BY Hilary Alexander | 20 September 2010

Lee McQueen would have loved it. His memorial service at St Paul's Cathedral today (Monday) had all the theatrical drama, raw human emotion, heritage, ecclesiastical splendour, and beauty that characterized his catwalk shows.

From the arrival of the 1,500 guests, some wearing tartan, feathers, "barnacle shoes", chrome-yellow-dyed hair, Edward Scissorhands-tailoring, studded pillboxes, and sequined T-shirts, to Donald Lindsay, the lone piper, in a McQueen tartan kilt, playing the Braveheart pipe motif, who led the choir, the College of Minor Canons, the Visiting Clergy, the College of Canons, the Chapter and the congregation to the West End of St Paul's, everything resounded with the sense of the marvelous and the macabre which McQueen adored.

The Reverend Canon Giles Fraser conducted the service, appropriately wearing one of the new gold and white copes, encrusted with Svarovski crystals, which were commissioned for the cathedral's 300th anniversary, and designed by Marie Brisou, from Central St Martins fashion college - from where McQueen graduated in 1995 with a MA in Fashion Design.

McQueen, he said, 'despite the dazzle of his world, never forgot his East End roots and how much he owed to his loved ones.'

Kate Moss, in a McQueen leather dress; Naomi Campbell, in McQueen black fur and feathers; and Sarah Jessica Parker, in a black tailored McQueen coat, and white tulle dress, were among the 1,500 family, friends, and fashionistas who attended the service.

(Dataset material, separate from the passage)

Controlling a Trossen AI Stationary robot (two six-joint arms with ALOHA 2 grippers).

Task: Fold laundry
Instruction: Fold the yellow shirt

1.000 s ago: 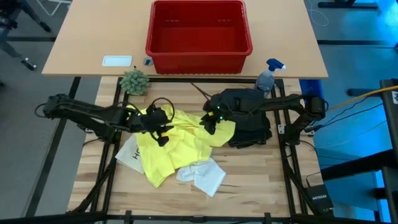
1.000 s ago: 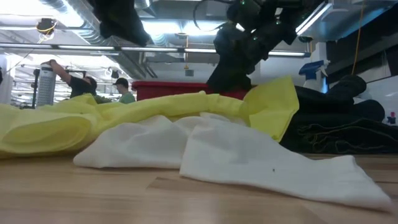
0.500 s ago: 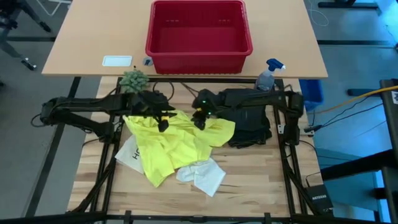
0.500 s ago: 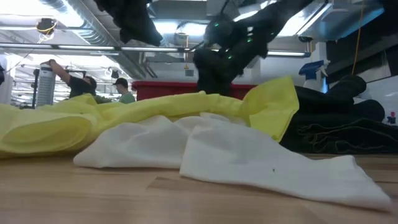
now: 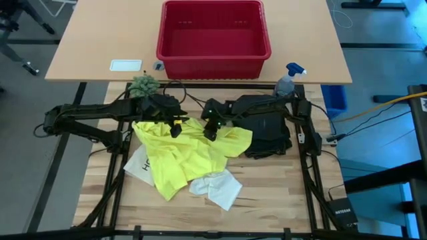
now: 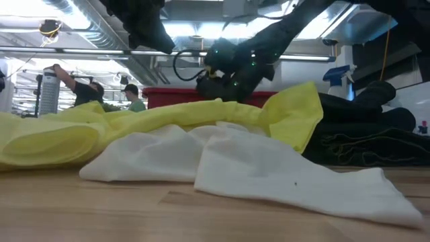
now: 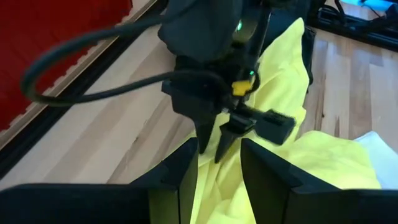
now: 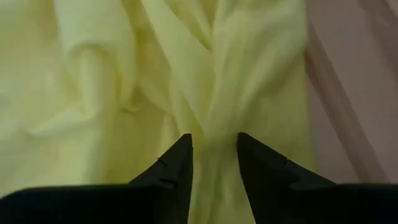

McQueen's nephew, Mark McQueen, read the first reading, from John 14: 1-6; and another nephew, Gary Hulyer, said one of the Prayers of Intercession.

The addresses were given by Anna Wintour, the editor-in-chief of American Vogue; Shaun Leane, the jewellery designer who created all the silver "armour" for McQueen's collections; Suzy Menkes, the fashion editor of the International Herald Tribune; and Annabelle Nielson, one of Lee's closest friends.

Ms Wintour recalled how, when McQueen first made his mark at London Fashion Week, the volatile designer had missed a major photographic shoot, declaring "I couldn't give a flying f... about Vogue"; it was subsequently discovered he had been on the dole at the time and was worried a fashion-aware jobsworth at Social Security might spot the published photograph and take away his benefits. She said his catwalk events had simultaneously "shocked, thrilled and repulsed."

Leane said he would never forget McQueen's 'dirty laugh, brave heart, memory like an elephant and bright blue eyes.'

Ms Menkes remembered McQueen's last words to her ,"bones are beautiful", describing his skeleton-inspired menswear collection shown in January, in Paris, the penultimate collection before he took his own life, on February 11th, 2010, distraught over the death of his beloved mother whose funeral was to take place the next day.

McQueen had, she said, "an unparalleled vision of the future dragged down by the demons of his past."

"Londoners took him to their hearts as the greatest designer this country has ever produced", said Nielson.

The Memorial Service featured a performance by the Icelandic singer Bjork - wearing McQueen "angel wings" and an ostrich feather dress - of "Gloomy Sunday", the song recorded by Billie Holliday, in 1941, and once known as "the Hungarian suicide song", as the lyrics refer to someone planning to join a loved one beyond the grave.

Other performances included a piano solo by the film composer, Michael Nyman, who played "The heart asks pleasure first", the "theme" tune from his best-selling soundtrack for the award-winning movie "The Piano".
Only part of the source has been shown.